Scientists Simulate Electron Localization in Real Materials

The insulator-to-metal transition in a monolayer hexagonal boron nitride. The transition requires both imperfections (δ) and electron-electron interactions (U). Image courtesy of NRL.

Scientists at the U.S. Naval Research Laboratory (NRL) (Washington, DC), in collaboration with Florida State University (Tallahassee, Florida), have developed a method to simulate electron localization in real materials, including imperfections and electron-electron interactions.

Electron localization is the tendency of electrons to become clustered in small regions of a material.

“In metals, the electronic states are delocalized, allowing electrons to move from site to site across the material,” says Daniel Gunlycke, head of NRL’s theoretical chemistry section. “Imperfections and electron-electron interactions, however, can localize the electronic states, turning a metal into an insulator. It provides us with a mechanism to control the electronic properties and engineer improved functionalities in existing as well as new materials for use in applications ranging from nanoscale optoelectronics to macroscale corrosion prevention.”
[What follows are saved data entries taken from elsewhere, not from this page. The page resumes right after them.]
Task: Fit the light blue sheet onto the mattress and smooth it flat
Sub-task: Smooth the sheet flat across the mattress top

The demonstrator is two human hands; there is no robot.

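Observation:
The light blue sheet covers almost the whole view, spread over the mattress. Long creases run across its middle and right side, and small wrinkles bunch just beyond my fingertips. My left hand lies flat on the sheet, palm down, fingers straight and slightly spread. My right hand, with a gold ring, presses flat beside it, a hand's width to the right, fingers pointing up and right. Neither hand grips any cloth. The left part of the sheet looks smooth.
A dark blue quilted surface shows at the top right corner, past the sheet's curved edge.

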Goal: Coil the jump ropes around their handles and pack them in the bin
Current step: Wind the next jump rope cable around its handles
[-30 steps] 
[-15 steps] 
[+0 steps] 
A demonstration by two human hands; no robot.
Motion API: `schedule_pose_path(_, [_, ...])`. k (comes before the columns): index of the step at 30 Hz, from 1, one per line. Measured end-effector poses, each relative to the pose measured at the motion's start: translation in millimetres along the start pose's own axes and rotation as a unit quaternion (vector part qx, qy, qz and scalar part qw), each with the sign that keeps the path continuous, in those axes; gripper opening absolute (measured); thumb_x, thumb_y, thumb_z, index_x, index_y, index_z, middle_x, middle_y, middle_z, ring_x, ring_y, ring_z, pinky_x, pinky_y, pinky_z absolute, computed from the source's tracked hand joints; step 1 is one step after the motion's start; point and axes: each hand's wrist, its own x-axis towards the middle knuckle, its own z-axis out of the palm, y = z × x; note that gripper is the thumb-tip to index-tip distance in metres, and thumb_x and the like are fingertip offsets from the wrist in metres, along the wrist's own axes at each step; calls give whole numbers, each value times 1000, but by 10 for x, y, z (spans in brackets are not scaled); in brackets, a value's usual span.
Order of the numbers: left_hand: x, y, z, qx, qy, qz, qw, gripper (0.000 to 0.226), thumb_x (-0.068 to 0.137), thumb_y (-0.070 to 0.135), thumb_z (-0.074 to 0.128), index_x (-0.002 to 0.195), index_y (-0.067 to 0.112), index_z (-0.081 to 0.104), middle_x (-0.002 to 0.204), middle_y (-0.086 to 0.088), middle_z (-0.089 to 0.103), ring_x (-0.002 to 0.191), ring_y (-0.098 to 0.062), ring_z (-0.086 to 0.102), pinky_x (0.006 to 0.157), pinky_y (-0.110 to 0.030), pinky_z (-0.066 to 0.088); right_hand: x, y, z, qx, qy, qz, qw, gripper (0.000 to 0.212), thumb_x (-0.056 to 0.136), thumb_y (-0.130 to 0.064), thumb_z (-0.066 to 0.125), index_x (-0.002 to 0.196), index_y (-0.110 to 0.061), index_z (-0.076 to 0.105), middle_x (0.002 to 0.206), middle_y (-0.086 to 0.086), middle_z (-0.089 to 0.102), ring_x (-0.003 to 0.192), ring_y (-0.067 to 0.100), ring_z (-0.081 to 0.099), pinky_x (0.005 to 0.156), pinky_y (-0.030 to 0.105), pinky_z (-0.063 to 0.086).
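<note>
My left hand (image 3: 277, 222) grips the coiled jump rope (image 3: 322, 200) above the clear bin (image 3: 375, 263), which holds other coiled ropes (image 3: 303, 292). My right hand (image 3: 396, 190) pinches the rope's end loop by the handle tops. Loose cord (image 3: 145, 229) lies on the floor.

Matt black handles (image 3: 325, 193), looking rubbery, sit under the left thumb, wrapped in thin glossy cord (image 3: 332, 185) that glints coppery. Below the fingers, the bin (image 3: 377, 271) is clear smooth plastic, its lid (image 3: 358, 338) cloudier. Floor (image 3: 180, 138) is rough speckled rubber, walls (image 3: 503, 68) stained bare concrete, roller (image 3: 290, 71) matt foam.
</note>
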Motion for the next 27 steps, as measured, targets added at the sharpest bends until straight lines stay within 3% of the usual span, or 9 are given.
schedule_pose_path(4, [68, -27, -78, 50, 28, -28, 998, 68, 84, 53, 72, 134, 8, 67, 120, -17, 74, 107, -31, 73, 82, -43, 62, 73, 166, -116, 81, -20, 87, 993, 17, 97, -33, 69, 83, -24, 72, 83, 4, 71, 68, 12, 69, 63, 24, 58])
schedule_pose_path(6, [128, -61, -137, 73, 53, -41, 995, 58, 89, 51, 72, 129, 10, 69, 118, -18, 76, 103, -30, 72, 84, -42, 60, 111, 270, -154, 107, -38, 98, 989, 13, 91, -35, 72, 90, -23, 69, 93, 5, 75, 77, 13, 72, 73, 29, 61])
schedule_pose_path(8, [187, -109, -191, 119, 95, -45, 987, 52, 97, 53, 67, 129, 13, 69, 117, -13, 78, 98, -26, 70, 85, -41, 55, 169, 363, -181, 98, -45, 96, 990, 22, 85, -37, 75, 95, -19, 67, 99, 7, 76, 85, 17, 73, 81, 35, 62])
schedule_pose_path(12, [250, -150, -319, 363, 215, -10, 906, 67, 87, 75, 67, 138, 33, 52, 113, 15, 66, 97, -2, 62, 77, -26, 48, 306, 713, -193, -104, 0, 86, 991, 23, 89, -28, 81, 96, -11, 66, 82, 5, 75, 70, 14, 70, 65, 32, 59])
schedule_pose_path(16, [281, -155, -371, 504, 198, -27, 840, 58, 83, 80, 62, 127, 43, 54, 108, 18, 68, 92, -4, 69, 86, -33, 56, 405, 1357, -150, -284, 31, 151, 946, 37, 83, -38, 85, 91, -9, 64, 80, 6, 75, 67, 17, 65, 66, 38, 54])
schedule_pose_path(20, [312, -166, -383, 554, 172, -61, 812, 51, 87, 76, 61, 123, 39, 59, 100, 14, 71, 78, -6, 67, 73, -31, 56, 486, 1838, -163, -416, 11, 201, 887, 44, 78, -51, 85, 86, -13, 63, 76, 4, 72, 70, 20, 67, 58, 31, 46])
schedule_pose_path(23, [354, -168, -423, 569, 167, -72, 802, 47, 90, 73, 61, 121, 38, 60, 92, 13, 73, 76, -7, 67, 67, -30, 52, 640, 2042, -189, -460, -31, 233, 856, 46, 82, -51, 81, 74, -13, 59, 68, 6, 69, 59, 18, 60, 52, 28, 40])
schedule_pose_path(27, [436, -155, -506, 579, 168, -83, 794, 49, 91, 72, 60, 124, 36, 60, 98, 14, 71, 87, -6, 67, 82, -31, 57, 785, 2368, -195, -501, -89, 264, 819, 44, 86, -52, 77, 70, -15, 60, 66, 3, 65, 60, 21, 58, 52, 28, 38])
In their work, the authors present a new method by combining first-principles density functional theory, the Anderson-Hubbard model, and the medium dynamical cluster approximation within dynamical mean-field theory.

“There is a complex interplay between imperfections and electron-electron interactions in real materials,” says Chinedu Ekuma, a postdoctoral researcher in Gunlycke’s group. “Computer simulations enabled by our method are expected to reveal new critical insight.”

The new method to simulate electron localization in real materials has been applied to monolayer hexagonal boron nitride (h-BN), a large-gap insulator, and predicts that this is one material that requires both imperfections and electron-electron interactions to undergo an insulator-to-metal transition.